Open volovyks opened 1 week ago
PS, it is a modified Dashboard, I will add it soon.
So I did notice this started when we moved our node over, I'm not sure if the fact that our node is technically running on a shorter timeframe than the others since we destroyed our node and rebuilt it. I attributed it to that, so perhaps it is the way the metric is exported.
Just for clarity sake, this node is the exact same machine size, disk size, and networking configuration as the rest of the partner nodes. I mirrored the environment from Pagoda 1 for 1 just to avoid any issues.
Here's my theory:
This line of code controls the increment of that metric count
crate::metrics::PROTOCOL_ITER_CNT
.with_label_values(&[my_account_id.as_str()])
.inc();
I hypothesize that grafana calculates the rate per hour (increase()
) by dividing the total count by 60 mins.
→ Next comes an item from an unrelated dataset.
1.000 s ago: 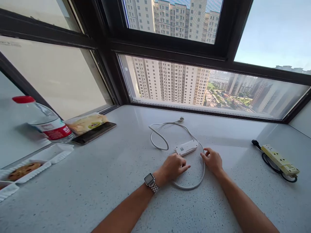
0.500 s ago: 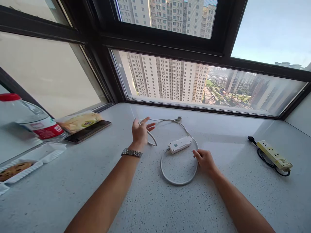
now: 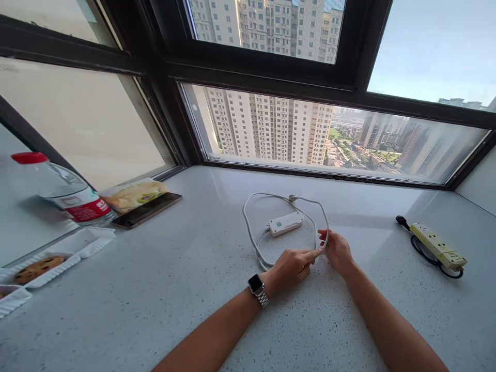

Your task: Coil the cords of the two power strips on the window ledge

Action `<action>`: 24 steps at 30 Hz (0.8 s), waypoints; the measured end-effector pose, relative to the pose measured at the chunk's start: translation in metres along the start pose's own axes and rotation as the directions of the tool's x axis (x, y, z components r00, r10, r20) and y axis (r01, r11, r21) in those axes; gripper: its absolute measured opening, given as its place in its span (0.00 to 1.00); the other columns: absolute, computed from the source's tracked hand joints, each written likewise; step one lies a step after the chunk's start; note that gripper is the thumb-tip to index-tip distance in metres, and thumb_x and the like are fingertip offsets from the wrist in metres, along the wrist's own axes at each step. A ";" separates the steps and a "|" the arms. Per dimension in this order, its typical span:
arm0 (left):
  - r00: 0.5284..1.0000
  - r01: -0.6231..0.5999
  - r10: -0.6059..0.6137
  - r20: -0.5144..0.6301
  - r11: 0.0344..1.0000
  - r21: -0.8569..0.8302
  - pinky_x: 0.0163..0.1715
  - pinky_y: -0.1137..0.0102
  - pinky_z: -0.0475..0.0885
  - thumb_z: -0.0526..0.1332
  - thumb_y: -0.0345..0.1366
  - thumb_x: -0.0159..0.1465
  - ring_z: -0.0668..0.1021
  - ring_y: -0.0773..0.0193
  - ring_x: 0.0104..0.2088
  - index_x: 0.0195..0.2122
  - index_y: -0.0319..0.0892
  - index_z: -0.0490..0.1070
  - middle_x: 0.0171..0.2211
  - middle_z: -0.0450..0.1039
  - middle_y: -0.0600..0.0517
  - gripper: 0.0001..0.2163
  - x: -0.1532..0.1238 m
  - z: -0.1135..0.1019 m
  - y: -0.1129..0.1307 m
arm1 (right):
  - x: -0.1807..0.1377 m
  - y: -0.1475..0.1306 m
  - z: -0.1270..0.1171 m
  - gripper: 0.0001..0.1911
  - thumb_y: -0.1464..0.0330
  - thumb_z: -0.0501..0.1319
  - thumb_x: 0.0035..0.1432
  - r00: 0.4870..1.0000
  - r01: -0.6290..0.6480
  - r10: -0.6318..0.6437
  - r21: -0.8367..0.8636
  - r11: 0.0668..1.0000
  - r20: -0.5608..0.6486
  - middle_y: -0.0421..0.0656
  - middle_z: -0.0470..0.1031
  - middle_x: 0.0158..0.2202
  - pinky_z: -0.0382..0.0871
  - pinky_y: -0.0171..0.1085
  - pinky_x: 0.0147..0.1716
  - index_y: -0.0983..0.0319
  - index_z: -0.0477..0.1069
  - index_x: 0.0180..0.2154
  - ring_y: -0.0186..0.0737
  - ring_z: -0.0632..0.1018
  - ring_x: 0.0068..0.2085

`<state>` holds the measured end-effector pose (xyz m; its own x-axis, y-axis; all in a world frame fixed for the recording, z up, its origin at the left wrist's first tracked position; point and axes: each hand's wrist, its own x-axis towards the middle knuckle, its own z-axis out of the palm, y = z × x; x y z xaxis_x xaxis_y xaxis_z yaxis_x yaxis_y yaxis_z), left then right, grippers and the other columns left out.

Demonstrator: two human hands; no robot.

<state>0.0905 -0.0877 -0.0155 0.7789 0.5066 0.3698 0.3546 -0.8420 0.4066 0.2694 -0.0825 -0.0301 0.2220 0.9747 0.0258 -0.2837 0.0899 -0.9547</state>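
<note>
L hand (image 3: 291, 267) & R hand (image 3: 338, 250) both w/ grip pinching looped grey cable (image 3: 249, 232) of white rectangular power strip (image 3: 285, 223) on speckled grey tabletop (image 3: 174, 289).

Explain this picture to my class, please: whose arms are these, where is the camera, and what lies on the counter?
The camera sits on a person's head, looking forward and down, so both arms are that person's own. The left hand, with a wristwatch, and the right hand meet on the looped white cable of a white power strip. On the speckled counter also lie a yellow power strip, a water bottle, a phone, a snack packet and a cookie tray.
</note>
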 end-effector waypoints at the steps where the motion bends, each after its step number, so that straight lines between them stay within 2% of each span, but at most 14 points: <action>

So since our node is "newer" than the other nodes, there will be significant difference between the total number of iterations from all other nodes to this node. There are months of iterations on the other nodes, and we only have about 27 days worth of iterations.
That is also the reason the other nodes are not exactly aligned with each other, since it took about a week for all of our partners to update.
Let's see how it will behave after the release. I hope increase
means how many new iterations happened in the last hour.
That is what the docs says it means, so maybe we do have an issue. I am not sure what that may be though.
https://prometheus.io/docs/prometheus/latest/querying/functions/#increase
Description
Such behavior was explored on Testnet and Mainnet. It can lead to failures in all protocols.